Ich hab ein wenig rumexperimentiert und rausgekommen ist eine einfach herzustellende Eisengallustinte die man gut für Federhalter mit Steckfedern oder den klassischen Gänsekiel nutzen kann.
Hergestellt hab ich die Tinte so:
Man nimmt drei Beutel billigsten Schwarztee und hängt sie in eine Tasse. Dann gießt man mit heißem Wasser auf und läßt den Tee eine gute halbe Stunde ziehen. Anschließend werden die Beutel herausgenommen und verworfen. Den Tee gießt man in einen alten Topf oder einen Kochtopf aus Edelstahl. Hinzu kommen einige rostige Eisenkleinteile wie Nägel, Schrauben oder was auch immer und ein kleiner Schuß Essig. Ich hab Essigessenz genommen weil ich keinen Essig da hatte.
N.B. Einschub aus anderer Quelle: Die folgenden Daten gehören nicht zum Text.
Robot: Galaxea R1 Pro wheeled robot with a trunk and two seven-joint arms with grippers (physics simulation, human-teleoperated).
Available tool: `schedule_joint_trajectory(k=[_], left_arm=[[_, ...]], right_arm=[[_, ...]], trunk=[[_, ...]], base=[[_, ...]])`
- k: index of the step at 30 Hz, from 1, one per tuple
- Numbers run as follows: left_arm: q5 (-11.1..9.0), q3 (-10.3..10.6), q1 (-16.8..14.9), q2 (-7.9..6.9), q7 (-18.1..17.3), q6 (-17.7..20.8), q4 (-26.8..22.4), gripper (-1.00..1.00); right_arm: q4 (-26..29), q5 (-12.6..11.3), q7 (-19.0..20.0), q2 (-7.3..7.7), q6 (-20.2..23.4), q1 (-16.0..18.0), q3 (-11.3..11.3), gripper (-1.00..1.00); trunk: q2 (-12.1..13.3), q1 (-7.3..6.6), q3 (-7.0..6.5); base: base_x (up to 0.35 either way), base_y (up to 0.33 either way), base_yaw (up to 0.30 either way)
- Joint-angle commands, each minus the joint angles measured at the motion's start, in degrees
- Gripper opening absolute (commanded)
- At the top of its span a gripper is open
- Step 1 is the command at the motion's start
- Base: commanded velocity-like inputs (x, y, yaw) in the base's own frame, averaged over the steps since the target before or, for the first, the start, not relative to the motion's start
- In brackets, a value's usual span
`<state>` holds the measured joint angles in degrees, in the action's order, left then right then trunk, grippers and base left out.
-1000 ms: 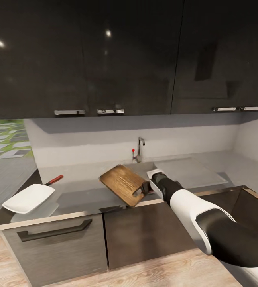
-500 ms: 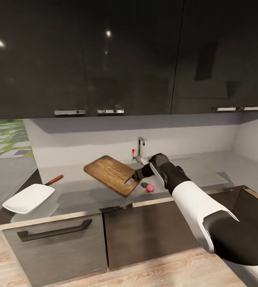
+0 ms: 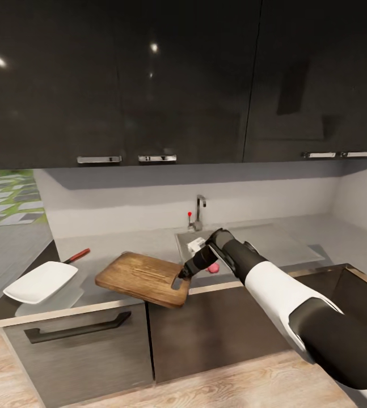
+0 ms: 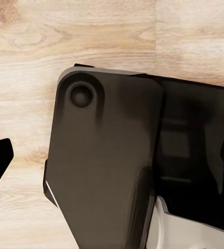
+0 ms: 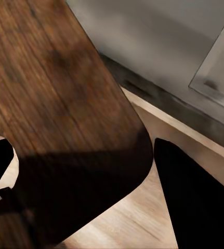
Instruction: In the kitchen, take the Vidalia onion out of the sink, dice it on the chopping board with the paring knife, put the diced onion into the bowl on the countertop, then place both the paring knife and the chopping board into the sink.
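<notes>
Head view: the right gripper [image 3: 182, 276] is clamped on the handle end of the board [image 3: 140, 277], holding it over the counter's [image 3: 101, 272] front edge, likely to set it down for chopping. Behind lie the bowl [image 3: 40, 281] and knife [image 3: 76, 256]; farther back, the onion [image 3: 212, 266] sits in the sink [image 3: 184, 241]. Whether the left gripper's fingers are open, I cannot tell.

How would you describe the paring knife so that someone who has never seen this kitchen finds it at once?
Start at the long grey countertop under the dark wall cabinets and go to its left end, where the white bowl sits. The paring knife lies just behind that bowl; its red handle sets it apart from the grey surface.
</notes>
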<state>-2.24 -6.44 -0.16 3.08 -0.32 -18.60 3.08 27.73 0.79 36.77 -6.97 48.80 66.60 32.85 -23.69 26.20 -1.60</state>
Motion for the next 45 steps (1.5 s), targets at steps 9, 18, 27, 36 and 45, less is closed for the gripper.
schedule_joint_trajectory(k=[9, 18, 27, 36, 45], left_arm=[[-0.2, -0.2, 0.0, 0.0, 0.0, -0.2, 0.1, 1.0], [-0.2, -0.2, 0.0, -0.09, 0.0, -0.2, 0.2, 1.0], [-0.2, -0.2, 0.0, -0.09, 0.1, -0.2, 0.2, 1.0], [-0.2, -0.2, 0.0, -0.09, 0.1, -0.2, 0.2, 1.0], [-0.2, -0.3, 0.0, -0.09, 0.1, -0.2, 0.1, 1.0]], right_arm=[[-2.1, 0.2, 0.3, 0.11, -0.5, 0.0, 0.3, -1.0], [-2.3, 3.9, 0.2, -0.25, -0.6, 0.0, 0.4, -1.0], [-2.3, 6.1, 0.1, -0.68, -0.8, 0.0, 0.5, -1.0], [-2.8, 6.1, 0.0, -0.21, -3.6, -0.1, 0.4, -1.0], [-3.5, 6.3, 0.0, -0.26, -3.7, -0.1, 0.4, -1.0]], trunk=[[0.0, 0.02, 0.54], [0.0, 0.02, 1.35], [0.0, 0.02, 2.08], [0.0, 0.02, 2.15], [0.0, 0.02, 2.15]], base=[[0.126, 0.0, 0.0], [0.339, 0.0, 0.017], [0.233, 0.0, 0.14], [0.006, 0.0, 0.136], [0.0, 0.0, 0.278]])
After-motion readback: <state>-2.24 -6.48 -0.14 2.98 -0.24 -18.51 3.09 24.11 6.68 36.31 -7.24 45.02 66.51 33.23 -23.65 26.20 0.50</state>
Dieses Gebräu kocht man dann eine gute halbe Stunde und gießt wegen des Verdampfens noch eine Tasse Wasser hinzu. Anschließend gießt man das Ganze in ein altes Marmeladenglas oder ähnliches und läßt es einige Tage stehen bis es merklichen Tintencharakter hat und nicht mehr aussieht wie Schwarztee.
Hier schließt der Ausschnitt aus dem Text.